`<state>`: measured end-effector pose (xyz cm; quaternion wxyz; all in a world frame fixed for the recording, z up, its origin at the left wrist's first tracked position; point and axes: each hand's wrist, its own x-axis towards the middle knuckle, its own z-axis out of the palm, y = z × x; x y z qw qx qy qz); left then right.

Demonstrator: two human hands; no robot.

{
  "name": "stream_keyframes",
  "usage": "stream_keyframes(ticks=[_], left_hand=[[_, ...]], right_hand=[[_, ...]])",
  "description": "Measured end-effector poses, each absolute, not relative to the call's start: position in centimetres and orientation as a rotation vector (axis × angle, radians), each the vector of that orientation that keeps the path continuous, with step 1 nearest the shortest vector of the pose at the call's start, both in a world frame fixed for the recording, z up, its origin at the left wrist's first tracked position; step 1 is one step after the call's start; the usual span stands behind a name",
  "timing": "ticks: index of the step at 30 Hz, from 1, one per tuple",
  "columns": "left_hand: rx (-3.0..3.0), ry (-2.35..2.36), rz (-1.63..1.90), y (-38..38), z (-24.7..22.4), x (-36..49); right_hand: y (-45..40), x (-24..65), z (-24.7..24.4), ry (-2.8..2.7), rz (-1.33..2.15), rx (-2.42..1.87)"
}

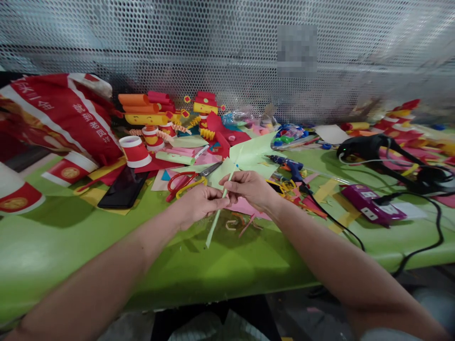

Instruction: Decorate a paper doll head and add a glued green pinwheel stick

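Note:
A narrow pale green paper strip (214, 226) slants between my two hands above the green table (170, 265). My left hand (201, 203) pinches it near the middle, thumb and fingers closed. Just above, my right hand (249, 189) grips the same strip between thumb and fingertips. Behind the hands lie sheets of light green paper (258, 151). Red-handled scissors (181, 182) rest beside my left hand, next to a yellow-handled pair partly hidden by it. Pink paper (249, 207) and small paper scraps (232, 225) lie beneath my hands.
A blue glue gun (289, 166) lies right, its cord running to a purple power strip (371, 203). Paper cups (135, 150), a black phone (123, 188) and a red bag (67, 113) are left. Paper figures (205, 106) stand at the back, before a perforated metal panel (199, 42).

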<state>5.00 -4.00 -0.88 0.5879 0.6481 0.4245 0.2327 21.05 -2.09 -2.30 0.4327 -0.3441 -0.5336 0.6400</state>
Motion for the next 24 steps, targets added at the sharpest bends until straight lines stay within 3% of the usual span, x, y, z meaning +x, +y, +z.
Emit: stream_keyframes(ticks=[13,24], left_hand=[[1.180,0.942,1.001,-3.4,-0.7,5.1],[1.162,0.999,1.127,-2.9,-0.5,4.7]], right_hand=[[-2.7,20.6,-2.2,-1.462,1.689,-0.951],[-2.5,20.8,-2.4,-1.561,1.574,-0.932]])
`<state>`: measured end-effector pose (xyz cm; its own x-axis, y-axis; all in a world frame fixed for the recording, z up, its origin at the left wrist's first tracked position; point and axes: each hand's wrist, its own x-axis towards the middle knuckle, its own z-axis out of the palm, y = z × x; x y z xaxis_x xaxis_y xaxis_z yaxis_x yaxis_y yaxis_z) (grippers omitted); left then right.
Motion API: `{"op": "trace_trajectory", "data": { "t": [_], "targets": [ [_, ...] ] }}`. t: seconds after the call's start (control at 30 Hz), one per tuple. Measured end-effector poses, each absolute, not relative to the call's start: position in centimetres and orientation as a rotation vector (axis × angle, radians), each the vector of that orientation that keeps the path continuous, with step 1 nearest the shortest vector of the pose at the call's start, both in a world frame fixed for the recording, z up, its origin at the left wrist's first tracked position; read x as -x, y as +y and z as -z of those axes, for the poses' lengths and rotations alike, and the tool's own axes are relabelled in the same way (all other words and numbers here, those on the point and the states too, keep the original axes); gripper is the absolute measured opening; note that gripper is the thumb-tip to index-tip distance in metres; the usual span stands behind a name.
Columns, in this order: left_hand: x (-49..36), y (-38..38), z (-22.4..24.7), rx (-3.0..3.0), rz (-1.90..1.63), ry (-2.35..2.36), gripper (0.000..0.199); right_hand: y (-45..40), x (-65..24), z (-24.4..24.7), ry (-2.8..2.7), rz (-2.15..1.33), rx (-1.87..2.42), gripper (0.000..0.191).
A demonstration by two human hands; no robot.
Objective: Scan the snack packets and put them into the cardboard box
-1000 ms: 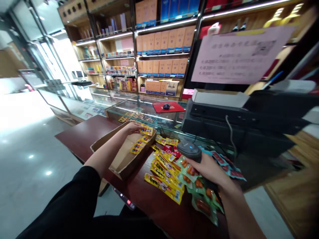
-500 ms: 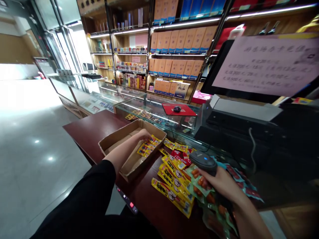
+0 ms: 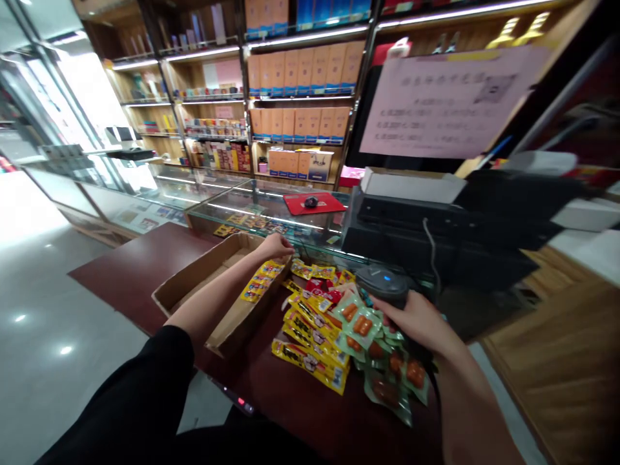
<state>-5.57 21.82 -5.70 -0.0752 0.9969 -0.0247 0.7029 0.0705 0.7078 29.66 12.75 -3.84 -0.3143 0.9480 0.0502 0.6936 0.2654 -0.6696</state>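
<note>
My left hand [image 3: 277, 245] is over the far right edge of an open cardboard box [image 3: 213, 339], its fingers pressed together; whether anything is in them is too small to tell. Small yellow packets [image 3: 261, 281] lie in a row inside the box. My right hand [image 3: 416, 316] is wrapped round a black barcode scanner [image 3: 382, 282] with a blue light, above green-edged packs of brown food [image 3: 363, 325]. Long yellow packets [image 3: 312, 365] are fanned out between the box and these packs. Red packets [image 3: 320, 287] and more small yellow ones lie behind them.
The dark red table [image 3: 130, 265] meets a glass display counter [image 3: 242, 200] at the back. A mouse rests on a red mat [image 3: 334, 202]. Black equipment [image 3: 402, 219] and a screen with a pink paper [image 3: 436, 103] stand at right. A phone [image 3: 237, 399] is at the near edge.
The view has turned to the right. My left hand has moved from the yellow packets inside the box to its far right edge. The scanner stays in my right hand.
</note>
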Motion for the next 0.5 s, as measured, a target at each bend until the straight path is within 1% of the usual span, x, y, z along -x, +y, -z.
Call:
{"op": "trace_trajectory", "data": {
  "t": [0.1, 0.23, 0.37, 0.5],
  "targets": [
    [0.6, 22.2, 5.4, -1.820, -0.615, 1.728, 0.023, 12.2, -30.7, 3.0, -2.060, -0.780, 1.454, 0.031],
    [-4.8, 22.7, 7.1, -1.951, -0.498, 1.670, 0.023, 11.8, -31.3, 2.6, -2.012, -0.845, 1.473, 0.032],
    [-8.3, 23.7, 9.6, -2.020, -0.468, 1.657, 0.017, 11.9, -31.7, 2.8, -1.913, -0.918, 1.438, 0.030],
    [-10.5, 25.3, 11.3, -1.985, -0.467, 1.783, 0.024, 11.9, -32.1, 2.9, -1.897, -0.919, 1.412, 0.030]
  ]
}}
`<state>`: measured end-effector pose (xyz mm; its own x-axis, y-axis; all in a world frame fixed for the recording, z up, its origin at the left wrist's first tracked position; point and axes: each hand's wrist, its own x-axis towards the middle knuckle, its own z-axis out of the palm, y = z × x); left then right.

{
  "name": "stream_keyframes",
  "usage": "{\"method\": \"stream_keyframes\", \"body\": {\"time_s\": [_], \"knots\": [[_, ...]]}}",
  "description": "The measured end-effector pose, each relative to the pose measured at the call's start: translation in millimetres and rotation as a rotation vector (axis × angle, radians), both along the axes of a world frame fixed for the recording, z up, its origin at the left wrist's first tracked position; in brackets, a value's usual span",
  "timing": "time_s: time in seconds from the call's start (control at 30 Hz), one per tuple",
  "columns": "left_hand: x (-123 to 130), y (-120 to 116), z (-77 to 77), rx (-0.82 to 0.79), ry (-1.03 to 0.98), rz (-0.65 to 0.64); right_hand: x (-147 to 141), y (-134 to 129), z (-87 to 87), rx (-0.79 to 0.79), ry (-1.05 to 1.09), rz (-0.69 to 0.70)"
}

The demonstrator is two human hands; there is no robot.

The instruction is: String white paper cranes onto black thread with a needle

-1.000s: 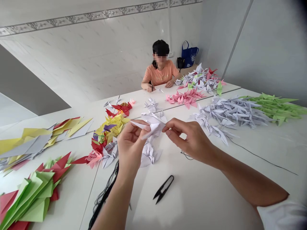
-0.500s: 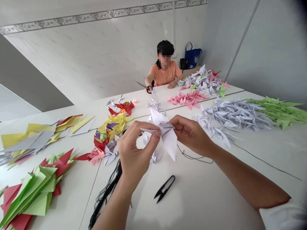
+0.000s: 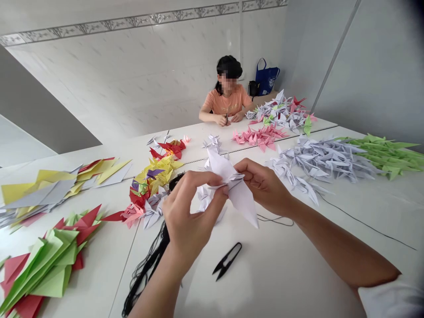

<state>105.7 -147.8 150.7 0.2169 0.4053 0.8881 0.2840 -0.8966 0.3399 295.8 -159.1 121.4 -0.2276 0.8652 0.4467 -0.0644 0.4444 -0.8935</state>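
Observation:
A folded white paper crane (image 3: 240, 194) is held up above the table between my two hands, its wings spread to the upper left and lower right. My left hand (image 3: 192, 212) pinches its left side between thumb and forefinger. On the right side, my right hand (image 3: 263, 183) grips the paper with its fingers curled. Black thread snips (image 3: 227, 261) lie on the table below the crane. A hank of black thread (image 3: 145, 269) runs beside and partly behind my left forearm. More white cranes (image 3: 204, 198) sit behind my hands, partly hidden.
Green and red folded papers (image 3: 49, 260) and yellow and grey sheets (image 3: 43, 190) lie left. Colourful cranes (image 3: 162, 168) stretch along the centre left. White cranes (image 3: 324, 157), green cranes (image 3: 387, 152) and pink cranes (image 3: 260, 134) are at the right. A person (image 3: 227, 101) sits across the table.
The crane has turned in my fingers, its lower wing now pointing further right. The person opposite has lowered the hand that held up scissors and drawn it in to the table.

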Motion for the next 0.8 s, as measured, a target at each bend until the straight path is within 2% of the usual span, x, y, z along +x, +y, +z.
{"method": "stream_keyframes", "body": {"time_s": [0.2,0.43,0.57,0.73,0.8], "knots": [[-0.5,-5.4,-0.8,0.179,0.067,0.089,-0.2,0.9,0.6,0.044,-0.027,-0.008],[-0.4,-7.1,-0.1,0.2,0.088,0.12,-1.3,0.9,-1.6,0.106,-0.042,-0.052],[0.7,-8.1,2.7,0.149,0.106,0.1,-2.1,-4.5,-1.6,0.123,-0.046,-0.053],[-2.8,-7.4,6.6,0.01,0.101,0.047,0.0,-6.1,1.1,0.388,-0.241,-0.163],[-4.3,-6.4,7.2,-0.094,0.109,0.031,1.4,-4.6,1.0,0.444,-0.301,-0.209]]}}
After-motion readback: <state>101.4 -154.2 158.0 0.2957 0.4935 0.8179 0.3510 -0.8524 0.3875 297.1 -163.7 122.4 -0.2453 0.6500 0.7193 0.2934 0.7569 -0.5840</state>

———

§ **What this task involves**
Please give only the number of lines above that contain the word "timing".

§ **Response to the task**
2